A colleague in my lab, let's call him Jim, has recently presented a poster at two different conferences containing largely my figures and analyses. I had generated 4/5 of the figures, which had taken months of analyses and work. I was fully credited on the work and listed as second author, I was not asked if the figures could be used however. Moreover, it is difficult to see Jim's substantial original contribution in the experimental design or analysis of the presented work. Jim also went on to win a non-trivial monetary prize for the poster, which I also had no knowledge of until recently. Most of our lab's work is formed from a collaborative effort, which I fully accept. I do however think that when presenting a poster of a project, you should have a substantial hand in the experimental design or analysis (excepting of course if you are presenting on behalf of someone who couldn't make the conference).
We are working on the same project, Jim has generated the data and I have analysed it and the PI has lead the direction. Jim is an experimentalist and I work in informatics. Jim is working on more experiments using some of the insights that came from the analysis, which is all well and good.
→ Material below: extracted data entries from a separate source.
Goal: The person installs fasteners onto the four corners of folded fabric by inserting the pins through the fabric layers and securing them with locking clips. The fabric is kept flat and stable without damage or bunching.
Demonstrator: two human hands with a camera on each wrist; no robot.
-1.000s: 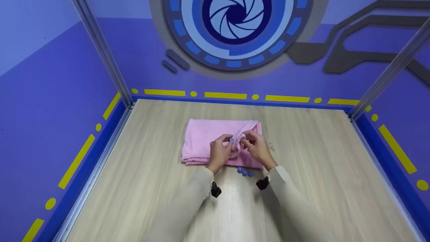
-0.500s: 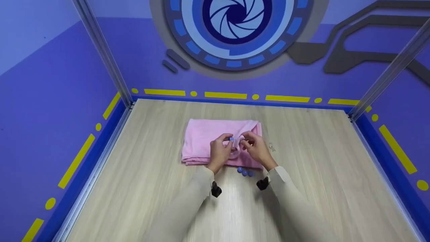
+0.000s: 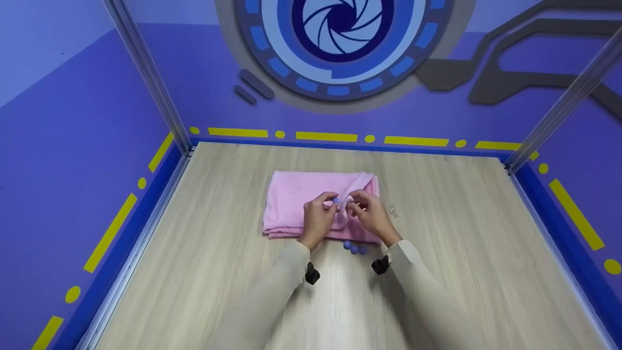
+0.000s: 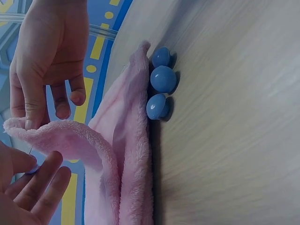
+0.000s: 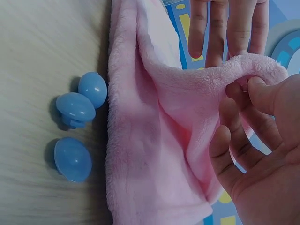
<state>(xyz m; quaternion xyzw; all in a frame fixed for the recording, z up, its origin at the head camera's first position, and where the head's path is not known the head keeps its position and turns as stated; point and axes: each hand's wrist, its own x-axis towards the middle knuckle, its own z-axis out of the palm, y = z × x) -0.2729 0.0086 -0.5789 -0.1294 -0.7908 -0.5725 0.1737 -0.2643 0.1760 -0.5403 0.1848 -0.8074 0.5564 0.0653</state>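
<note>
A folded pink fleece blanket [image 3: 296, 197] lies on the table, its near right corner raised between the two hands. My left hand [image 3: 317, 219] pinches a small blue mushroom-shaped pin [image 4: 33, 169] between thumb and forefinger, close to the raised edge. A thin needle-like line shows above its blue cap in the left wrist view. My right hand [image 3: 373, 214] pinches the blanket's edge between thumb and forefinger, with the other fingers loosely bent. Whether the needle is in the fleece, I cannot tell. Three blue mushroom-shaped pieces [image 4: 164, 78] lie beside the blanket's near edge.
A small pale, partly clear object [image 3: 393, 211] lies right of the blanket. The wooden tabletop [image 3: 218, 253] is bordered by blue-purple panels [image 3: 204, 82] with yellow marks and metal corner posts [image 3: 155, 73]. Black wrist mounts sit at both cuffs.
Both hands stay almost in place. The left fingertips and the blue pin shift very slightly, and the pinched fleece edge changes shape a little. The loose blue pieces have not moved.
</note>
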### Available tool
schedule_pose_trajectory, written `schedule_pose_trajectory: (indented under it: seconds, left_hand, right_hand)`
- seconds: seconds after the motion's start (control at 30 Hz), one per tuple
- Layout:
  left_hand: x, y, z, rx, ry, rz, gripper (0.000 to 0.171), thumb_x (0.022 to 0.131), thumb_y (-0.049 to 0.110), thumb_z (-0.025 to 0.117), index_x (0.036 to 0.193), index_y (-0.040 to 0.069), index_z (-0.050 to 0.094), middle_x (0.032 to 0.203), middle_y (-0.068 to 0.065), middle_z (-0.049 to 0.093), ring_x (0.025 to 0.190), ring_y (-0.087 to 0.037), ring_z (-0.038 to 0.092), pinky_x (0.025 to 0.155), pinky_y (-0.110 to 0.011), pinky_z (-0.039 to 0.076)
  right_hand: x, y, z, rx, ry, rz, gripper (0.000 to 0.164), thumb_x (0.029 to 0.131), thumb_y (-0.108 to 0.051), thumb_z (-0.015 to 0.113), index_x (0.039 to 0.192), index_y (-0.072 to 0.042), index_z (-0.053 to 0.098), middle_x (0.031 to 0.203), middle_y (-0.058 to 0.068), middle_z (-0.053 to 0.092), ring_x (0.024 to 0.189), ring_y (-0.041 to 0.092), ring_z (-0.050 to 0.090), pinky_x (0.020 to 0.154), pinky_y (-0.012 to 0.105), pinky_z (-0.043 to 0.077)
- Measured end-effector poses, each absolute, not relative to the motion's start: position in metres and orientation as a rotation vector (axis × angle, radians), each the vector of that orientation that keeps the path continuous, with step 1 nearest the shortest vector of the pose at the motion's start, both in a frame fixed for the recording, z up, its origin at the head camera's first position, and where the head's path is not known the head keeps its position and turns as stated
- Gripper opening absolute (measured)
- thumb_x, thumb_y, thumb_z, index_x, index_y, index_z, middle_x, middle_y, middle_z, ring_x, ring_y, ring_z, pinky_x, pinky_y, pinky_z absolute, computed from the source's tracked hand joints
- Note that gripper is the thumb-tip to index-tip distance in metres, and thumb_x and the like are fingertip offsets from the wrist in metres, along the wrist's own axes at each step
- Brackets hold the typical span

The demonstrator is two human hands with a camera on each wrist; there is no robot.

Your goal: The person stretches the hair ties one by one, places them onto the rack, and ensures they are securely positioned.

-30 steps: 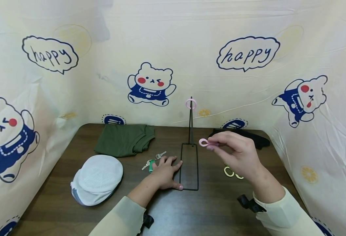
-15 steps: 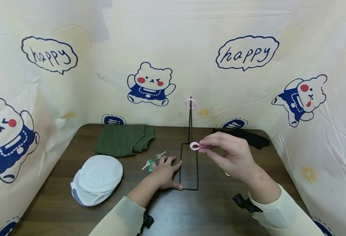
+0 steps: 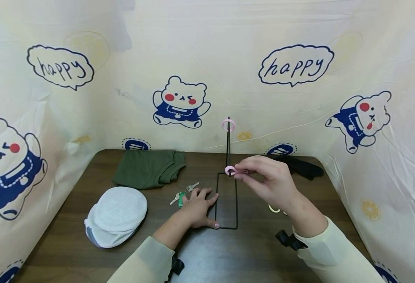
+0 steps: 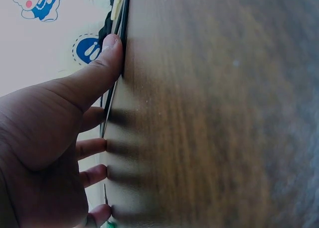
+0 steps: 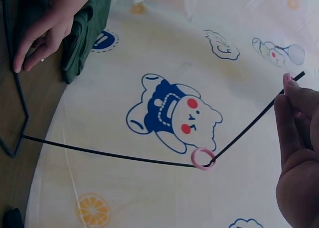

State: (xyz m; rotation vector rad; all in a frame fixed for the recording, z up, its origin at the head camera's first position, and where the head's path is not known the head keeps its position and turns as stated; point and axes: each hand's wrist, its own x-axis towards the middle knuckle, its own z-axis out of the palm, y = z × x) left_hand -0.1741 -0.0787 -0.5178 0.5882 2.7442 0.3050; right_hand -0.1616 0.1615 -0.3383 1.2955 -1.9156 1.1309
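1. Right hand: from my remote station I record the right hand (image 3: 269,181) pinching a slim pink ring (image 3: 236,171) between thumb and fingertips; it has not been let go.
2. Location of the held ring: it is at the free end of the arm on the thin black wire stand (image 3: 236,204). The rod's tip shows beyond it in the right wrist view. It appears to encircle the rod, though I cannot confirm this with the fingers so close.
3. Left hand: my left hand (image 3: 198,208) grasps nothing. Its fingers are spread on the dark wood-grain tabletop (image 3: 207,259), with the thumb touching the stand's rectangular base. I judge this to be steadying.
4. Completed: a second pink ring (image 3: 223,125) hangs at the bend where upright meets arm, with no hand on it.
5. Outstanding: by my assessment, the held ring needs sliding further along the arm and releasing. Pale yellow rings (image 3: 273,209) lie off the stand, partly hidden behind the right wrist — if they belong to the job, that portion is undone. I cannot count them fully.
6. Other items: silver keys with a green tag (image 3: 181,199) lie just beyond the left fingers; a white mesh-topped cap (image 3: 120,214) and folded dark green cloth (image 3: 145,169) are farther left.
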Motion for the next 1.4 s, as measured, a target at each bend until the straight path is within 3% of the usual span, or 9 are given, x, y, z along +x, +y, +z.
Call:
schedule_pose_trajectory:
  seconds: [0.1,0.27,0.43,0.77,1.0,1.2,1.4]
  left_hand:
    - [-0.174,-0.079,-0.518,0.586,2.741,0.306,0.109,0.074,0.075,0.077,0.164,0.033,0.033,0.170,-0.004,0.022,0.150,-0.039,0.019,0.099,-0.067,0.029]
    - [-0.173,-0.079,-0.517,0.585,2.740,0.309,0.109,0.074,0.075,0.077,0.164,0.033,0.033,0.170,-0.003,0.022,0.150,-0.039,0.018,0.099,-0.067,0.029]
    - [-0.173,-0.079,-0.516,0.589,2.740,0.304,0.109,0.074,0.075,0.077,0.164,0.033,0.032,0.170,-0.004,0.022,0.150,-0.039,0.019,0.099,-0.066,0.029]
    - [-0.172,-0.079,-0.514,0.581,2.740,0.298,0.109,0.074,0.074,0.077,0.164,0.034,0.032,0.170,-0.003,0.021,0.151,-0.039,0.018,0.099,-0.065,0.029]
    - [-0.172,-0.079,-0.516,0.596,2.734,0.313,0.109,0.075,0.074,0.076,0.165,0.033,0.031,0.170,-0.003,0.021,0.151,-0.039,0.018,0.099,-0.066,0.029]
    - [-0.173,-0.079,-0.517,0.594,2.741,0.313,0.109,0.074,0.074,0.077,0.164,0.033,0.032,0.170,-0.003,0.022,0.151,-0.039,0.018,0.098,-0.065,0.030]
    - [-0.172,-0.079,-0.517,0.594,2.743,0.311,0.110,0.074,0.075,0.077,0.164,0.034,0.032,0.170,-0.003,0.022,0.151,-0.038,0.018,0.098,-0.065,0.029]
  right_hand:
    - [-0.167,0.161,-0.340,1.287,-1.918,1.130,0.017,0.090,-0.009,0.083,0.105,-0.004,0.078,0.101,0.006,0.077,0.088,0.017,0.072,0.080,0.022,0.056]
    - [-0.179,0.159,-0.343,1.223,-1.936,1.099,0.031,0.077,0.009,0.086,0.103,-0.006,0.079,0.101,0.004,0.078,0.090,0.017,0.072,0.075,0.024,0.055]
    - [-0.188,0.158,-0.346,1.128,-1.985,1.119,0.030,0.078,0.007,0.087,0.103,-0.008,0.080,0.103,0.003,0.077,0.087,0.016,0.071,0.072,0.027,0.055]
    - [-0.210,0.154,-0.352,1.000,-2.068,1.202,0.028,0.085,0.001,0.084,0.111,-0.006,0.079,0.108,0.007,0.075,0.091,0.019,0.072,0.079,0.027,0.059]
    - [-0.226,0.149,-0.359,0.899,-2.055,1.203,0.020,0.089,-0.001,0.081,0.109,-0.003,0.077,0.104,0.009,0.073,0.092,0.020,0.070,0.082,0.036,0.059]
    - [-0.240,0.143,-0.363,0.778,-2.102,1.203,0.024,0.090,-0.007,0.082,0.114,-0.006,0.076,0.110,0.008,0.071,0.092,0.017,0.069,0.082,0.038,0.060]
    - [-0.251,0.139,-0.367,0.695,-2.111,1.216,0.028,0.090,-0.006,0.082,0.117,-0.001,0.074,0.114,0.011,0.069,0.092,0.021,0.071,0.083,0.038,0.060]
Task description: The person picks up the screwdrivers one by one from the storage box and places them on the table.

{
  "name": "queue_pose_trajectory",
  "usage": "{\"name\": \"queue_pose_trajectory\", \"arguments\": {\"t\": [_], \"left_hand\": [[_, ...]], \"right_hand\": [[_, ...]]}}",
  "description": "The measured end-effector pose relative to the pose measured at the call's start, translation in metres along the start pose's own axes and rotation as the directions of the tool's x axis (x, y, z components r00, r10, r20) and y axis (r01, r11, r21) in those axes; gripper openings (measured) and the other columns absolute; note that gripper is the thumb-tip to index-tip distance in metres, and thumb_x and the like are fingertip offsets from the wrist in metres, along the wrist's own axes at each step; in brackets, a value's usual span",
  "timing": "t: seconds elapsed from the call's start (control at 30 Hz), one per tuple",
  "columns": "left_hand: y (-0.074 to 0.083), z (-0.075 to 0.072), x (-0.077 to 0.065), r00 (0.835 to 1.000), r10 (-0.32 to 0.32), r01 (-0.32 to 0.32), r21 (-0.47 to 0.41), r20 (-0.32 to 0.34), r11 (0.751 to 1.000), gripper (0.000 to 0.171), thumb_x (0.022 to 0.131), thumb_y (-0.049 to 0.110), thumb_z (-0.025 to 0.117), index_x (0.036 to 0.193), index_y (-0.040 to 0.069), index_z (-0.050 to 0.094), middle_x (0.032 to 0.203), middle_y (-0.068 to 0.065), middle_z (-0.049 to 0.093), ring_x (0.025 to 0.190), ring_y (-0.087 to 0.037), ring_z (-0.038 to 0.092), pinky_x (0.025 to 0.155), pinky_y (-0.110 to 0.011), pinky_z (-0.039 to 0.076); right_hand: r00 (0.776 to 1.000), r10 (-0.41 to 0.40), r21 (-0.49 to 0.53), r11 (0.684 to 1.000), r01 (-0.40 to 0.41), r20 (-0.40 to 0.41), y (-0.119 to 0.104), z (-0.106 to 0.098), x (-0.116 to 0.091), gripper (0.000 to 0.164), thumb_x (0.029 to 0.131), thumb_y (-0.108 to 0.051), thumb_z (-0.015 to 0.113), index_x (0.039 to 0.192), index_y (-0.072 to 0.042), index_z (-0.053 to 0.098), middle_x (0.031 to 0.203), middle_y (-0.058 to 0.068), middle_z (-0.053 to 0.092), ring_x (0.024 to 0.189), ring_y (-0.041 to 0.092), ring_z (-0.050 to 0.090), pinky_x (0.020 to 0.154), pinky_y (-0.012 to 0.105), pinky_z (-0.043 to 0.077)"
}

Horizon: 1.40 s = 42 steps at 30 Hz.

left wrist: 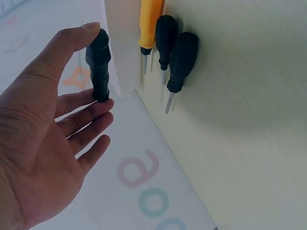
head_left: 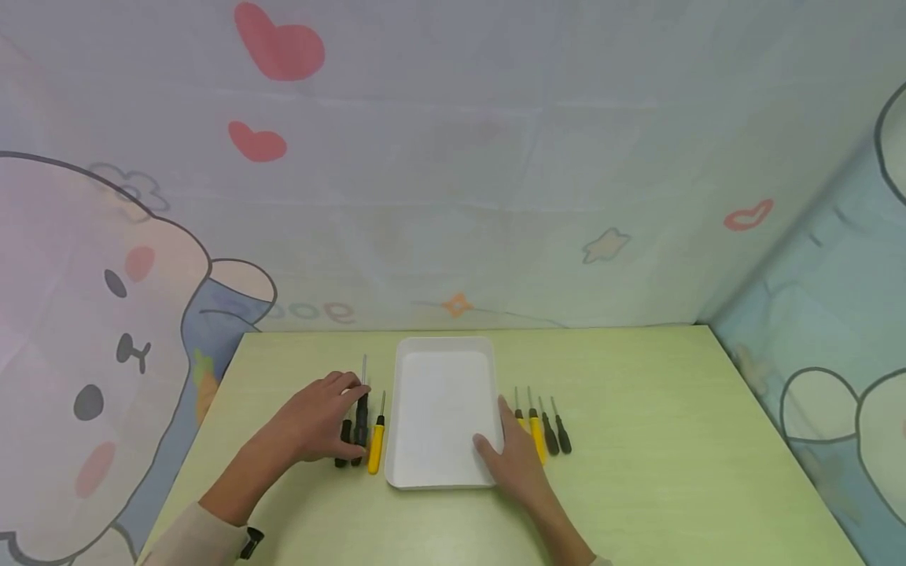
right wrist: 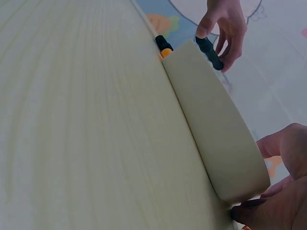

These experiments only have preliminary results, which is why I think he went with my figures, as I had generated a fair few in my analyses and sent them on to Jim and the PI. In terms of driving and shaping the analyses, they have largely been led by the PI and myself. Jim has assisted, however contribution to forming conclusions about the analyses, or guiding which figures to generate, his contribution was minimal. For the record we are equal way through our PhDs.
Once Jim's experiments start to gel I'm sure our contributions will start to diverge, however it bothers me I wasn't consulted about use of the figures. We are both final year students, and I don't see lack of results as an excuse at this point. Use of 1-2 figures I would have been indifferent about, but 4/5? The poster prize definitely didn't help the situation. I am worried about my figures being used in Jim's thesis without consent or comprising the majority of future posters, for which he'll get majority credit.
Any advice on best way to handle this? Talk with Jim directly? Go the PI? Go my advisory head (who is external to the lab)? Or is this just the nature of highly collaborative labs?